Task
Copy each line of the listing below exactly and drop the images.

Available data
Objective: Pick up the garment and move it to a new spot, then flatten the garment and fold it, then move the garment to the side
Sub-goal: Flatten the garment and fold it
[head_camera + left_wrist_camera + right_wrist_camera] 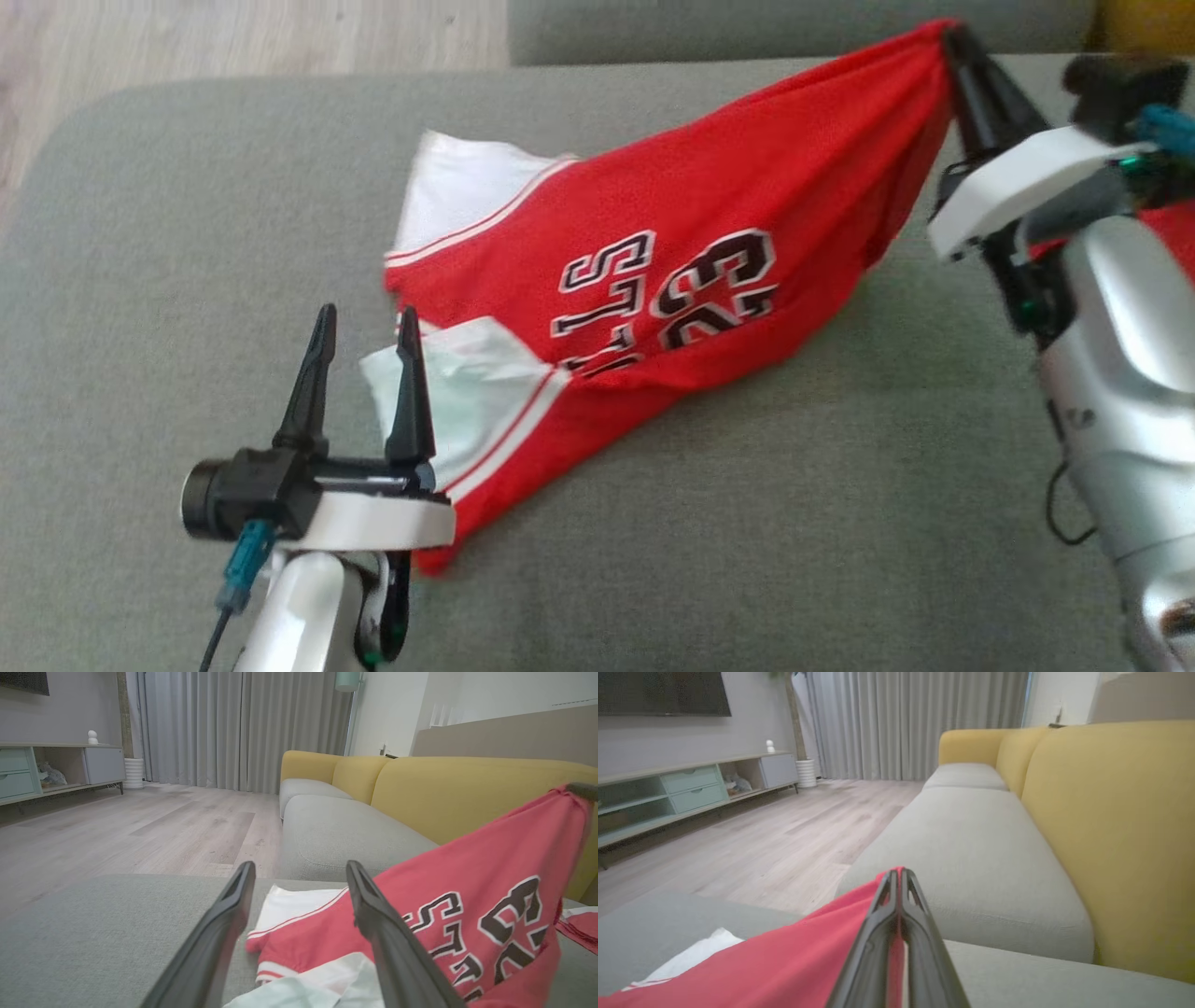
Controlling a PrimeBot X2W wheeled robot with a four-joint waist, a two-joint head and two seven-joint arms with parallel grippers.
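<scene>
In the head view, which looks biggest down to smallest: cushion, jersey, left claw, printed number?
1. cushion
2. jersey
3. left claw and number look alike; the claw is nearer the camera, so unranked.

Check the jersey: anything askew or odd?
The jersey is lopsided: the right tool pinches one corner and holds it raised, so the rest drapes bunched down to the cushion. The left tool is open, gripping nothing.
</scene>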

Response to the task
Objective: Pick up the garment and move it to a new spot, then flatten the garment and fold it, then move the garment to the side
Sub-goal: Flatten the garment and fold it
[head_camera + left_wrist_camera + right_wrist_camera] 
Controlling a PrimeBot X2W wheeled robot with a four-joint waist, a two-joint head and two seven-joint arms with parallel grippers.
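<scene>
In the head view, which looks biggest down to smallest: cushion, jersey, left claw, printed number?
1. cushion
2. jersey
3. left claw and number look alike; the claw is nearer the camera, so unranked.

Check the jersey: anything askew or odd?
The jersey is lopsided: the right tool pinches one corner and holds it raised, so the rest drapes bunched down to the cushion. The left tool is open, gripping nothing.
</scene>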

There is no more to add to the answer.